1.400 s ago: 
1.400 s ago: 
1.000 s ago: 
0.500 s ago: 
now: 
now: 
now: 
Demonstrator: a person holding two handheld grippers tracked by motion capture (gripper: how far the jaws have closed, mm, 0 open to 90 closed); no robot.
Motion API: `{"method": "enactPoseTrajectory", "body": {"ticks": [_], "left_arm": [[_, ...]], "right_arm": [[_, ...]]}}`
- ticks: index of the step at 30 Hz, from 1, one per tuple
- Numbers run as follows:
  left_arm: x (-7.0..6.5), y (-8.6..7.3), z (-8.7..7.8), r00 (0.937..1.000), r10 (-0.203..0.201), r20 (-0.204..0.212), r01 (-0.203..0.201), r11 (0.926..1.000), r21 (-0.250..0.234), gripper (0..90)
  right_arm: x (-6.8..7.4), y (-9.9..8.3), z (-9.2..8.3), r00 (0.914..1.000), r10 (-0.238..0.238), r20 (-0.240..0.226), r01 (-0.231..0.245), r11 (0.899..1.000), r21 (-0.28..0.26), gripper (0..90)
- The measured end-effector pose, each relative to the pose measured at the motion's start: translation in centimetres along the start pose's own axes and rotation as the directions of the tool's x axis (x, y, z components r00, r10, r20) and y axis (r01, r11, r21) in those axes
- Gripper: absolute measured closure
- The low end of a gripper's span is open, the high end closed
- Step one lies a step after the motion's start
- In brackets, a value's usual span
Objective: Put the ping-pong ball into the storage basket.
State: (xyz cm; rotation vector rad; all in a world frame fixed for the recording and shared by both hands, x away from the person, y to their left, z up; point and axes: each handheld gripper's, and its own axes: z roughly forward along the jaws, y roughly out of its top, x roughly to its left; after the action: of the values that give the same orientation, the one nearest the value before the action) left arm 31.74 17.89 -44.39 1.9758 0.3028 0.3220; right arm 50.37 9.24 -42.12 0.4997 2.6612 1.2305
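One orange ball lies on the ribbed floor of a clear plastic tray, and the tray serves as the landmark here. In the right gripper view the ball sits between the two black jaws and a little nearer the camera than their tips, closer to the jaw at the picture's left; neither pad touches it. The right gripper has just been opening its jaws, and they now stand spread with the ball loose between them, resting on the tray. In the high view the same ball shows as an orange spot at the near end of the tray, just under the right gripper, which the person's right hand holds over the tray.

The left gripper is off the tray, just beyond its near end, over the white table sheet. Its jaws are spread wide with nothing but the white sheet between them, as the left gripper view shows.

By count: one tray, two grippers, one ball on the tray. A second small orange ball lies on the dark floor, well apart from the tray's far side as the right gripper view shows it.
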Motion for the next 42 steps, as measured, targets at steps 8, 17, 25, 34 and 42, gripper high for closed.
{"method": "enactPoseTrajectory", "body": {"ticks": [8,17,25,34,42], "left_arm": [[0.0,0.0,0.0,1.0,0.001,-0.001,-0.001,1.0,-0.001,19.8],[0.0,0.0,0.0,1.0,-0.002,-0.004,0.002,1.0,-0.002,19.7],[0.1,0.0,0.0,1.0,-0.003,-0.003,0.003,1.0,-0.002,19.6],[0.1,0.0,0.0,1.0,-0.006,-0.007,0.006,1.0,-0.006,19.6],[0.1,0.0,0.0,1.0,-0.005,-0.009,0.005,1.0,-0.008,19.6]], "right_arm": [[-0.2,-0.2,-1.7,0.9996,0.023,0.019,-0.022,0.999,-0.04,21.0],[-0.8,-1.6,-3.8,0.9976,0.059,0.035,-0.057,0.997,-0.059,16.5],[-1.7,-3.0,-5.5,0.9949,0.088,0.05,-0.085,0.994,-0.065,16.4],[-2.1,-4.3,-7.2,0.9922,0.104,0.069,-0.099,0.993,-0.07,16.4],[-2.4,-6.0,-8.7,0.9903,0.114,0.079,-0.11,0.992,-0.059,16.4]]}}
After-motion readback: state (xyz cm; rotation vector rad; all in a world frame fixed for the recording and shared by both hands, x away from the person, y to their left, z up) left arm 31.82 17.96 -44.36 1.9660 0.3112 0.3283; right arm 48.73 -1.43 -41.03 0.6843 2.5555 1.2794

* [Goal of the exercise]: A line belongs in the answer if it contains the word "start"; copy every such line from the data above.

* [Response to the task]:
- The measured end-effector pose, each relative to the pose measured at the motion's start: translation in centimetres along the start pose's own axes and rotation as the directions of the tool's x axis (x, y, z components r00, r10, r20) and y axis (r01, r11, r21) in those axes
- Step one lies a step after the motion's start

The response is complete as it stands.